▶ Problem statement
Keeping each line intact, print the whole listing.

▶ Recorded data
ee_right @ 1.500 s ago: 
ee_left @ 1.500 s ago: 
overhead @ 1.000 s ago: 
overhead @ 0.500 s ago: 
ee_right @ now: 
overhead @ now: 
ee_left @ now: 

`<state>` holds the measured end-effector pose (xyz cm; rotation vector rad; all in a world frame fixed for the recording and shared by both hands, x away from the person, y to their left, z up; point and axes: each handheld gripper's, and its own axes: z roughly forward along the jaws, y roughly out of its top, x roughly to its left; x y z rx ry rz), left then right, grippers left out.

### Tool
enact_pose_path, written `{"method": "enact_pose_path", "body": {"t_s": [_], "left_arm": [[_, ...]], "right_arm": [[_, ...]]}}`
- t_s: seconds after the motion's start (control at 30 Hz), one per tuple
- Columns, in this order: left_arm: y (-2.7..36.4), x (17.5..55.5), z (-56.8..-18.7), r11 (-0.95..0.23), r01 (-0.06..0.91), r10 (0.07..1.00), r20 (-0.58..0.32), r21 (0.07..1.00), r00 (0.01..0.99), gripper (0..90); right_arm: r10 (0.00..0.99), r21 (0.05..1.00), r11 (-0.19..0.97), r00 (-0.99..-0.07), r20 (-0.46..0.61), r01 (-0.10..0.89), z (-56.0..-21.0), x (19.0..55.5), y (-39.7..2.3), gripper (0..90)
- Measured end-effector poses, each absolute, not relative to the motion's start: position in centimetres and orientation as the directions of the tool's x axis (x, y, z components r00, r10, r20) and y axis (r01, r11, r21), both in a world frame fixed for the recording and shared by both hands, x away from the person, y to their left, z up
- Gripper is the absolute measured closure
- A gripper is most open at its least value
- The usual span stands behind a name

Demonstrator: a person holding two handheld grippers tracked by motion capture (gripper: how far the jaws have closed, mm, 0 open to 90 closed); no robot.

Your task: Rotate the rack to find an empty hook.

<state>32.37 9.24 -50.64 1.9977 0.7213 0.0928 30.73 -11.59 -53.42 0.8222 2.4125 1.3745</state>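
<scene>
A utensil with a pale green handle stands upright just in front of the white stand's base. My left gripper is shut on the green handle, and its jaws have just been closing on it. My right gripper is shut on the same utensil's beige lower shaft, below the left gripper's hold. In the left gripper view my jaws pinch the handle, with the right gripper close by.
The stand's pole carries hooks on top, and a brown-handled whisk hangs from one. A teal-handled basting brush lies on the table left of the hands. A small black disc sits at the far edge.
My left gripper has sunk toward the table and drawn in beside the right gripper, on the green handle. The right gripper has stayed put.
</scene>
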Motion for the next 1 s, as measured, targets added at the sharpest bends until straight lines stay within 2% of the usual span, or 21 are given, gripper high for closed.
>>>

▶ Task response
ee_right @ 1.500 s ago: 
ee_left @ 1.500 s ago: 
overhead @ 1.000 s ago: 
overhead @ 0.500 s ago: 
ee_right @ now: 
overhead @ now: 
ee_left @ now: 

`<state>` holds the measured end-effector pose (xyz cm; rotation vector rad; all in a world frame fixed for the recording and shared by both hands, x away from the person, y to their left, z up; point and axes: each handheld gripper's, and its own axes: z roughly forward along the jaws, y roughly out of its top, x roughly to its left; x y z rx ry rz), left then right, grippers left out.

### Tool
enact_pose_path, written `{"method": "enact_pose_path", "body": {"t_s": [_], "left_arm": [[_, ...]], "right_arm": [[_, ...]]}}`
- t_s: seconds after the motion's start (control at 30 Hz), one per tuple
- Columns, in this order: left_arm: y (-2.7..36.4), x (17.5..55.5), z (-56.8..-18.7), r11 (-0.95..0.23), r01 (-0.06..0.91), r10 (0.07..1.00), r20 (-0.58..0.32), r21 (0.07..1.00), r00 (0.01..0.99), gripper (0..90); right_arm: r10 (0.00..0.99), r21 (0.05..1.00), r11 (-0.19..0.97), r00 (-0.99..-0.07), r20 (-0.46..0.61), r01 (-0.10..0.89), z (-56.0..-21.0), x (19.0..55.5), y (-39.7..2.3), gripper (0..90)
- Measured end-effector poses, each absolute, not relative to the motion's start: position in centimetres and orientation as the directions of the tool's x axis (x, y, z components r00, r10, r20) and y axis (r01, r11, r21), both in a world frame fixed for the recording and shared by both hands, x away from the person, y to their left, z up
- Gripper is the absolute measured closure
- A gripper is most open at its least value
- The usual span stands behind a name

Demonstrator: a person holding two handheld grippers tracked by motion capture (gripper: how far the jaws have closed, mm, 0 open to 90 closed); no robot.

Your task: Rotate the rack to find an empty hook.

<state>32.37 9.24 -50.64 1.9977 0.7213 0.0928 30.73 -11.59 -53.42 0.8222 2.4125 1.3745</state>
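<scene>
A utensil with a pale green handle stands upright just in front of the white stand's base. My left gripper is shut on the green handle, and its jaws have just been closing on it. My right gripper is shut on the same utensil's beige lower shaft, below the left gripper's hold. In the left gripper view my jaws pinch the handle, with the right gripper close by.
The stand's pole carries hooks on top, and a brown-handled whisk hangs from one. A teal-handled basting brush lies on the table left of the hands. A small black disc sits at the far edge.
My left gripper has sunk toward the table and drawn in beside the right gripper, on the green handle. The right gripper has stayed put.
</scene>
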Motion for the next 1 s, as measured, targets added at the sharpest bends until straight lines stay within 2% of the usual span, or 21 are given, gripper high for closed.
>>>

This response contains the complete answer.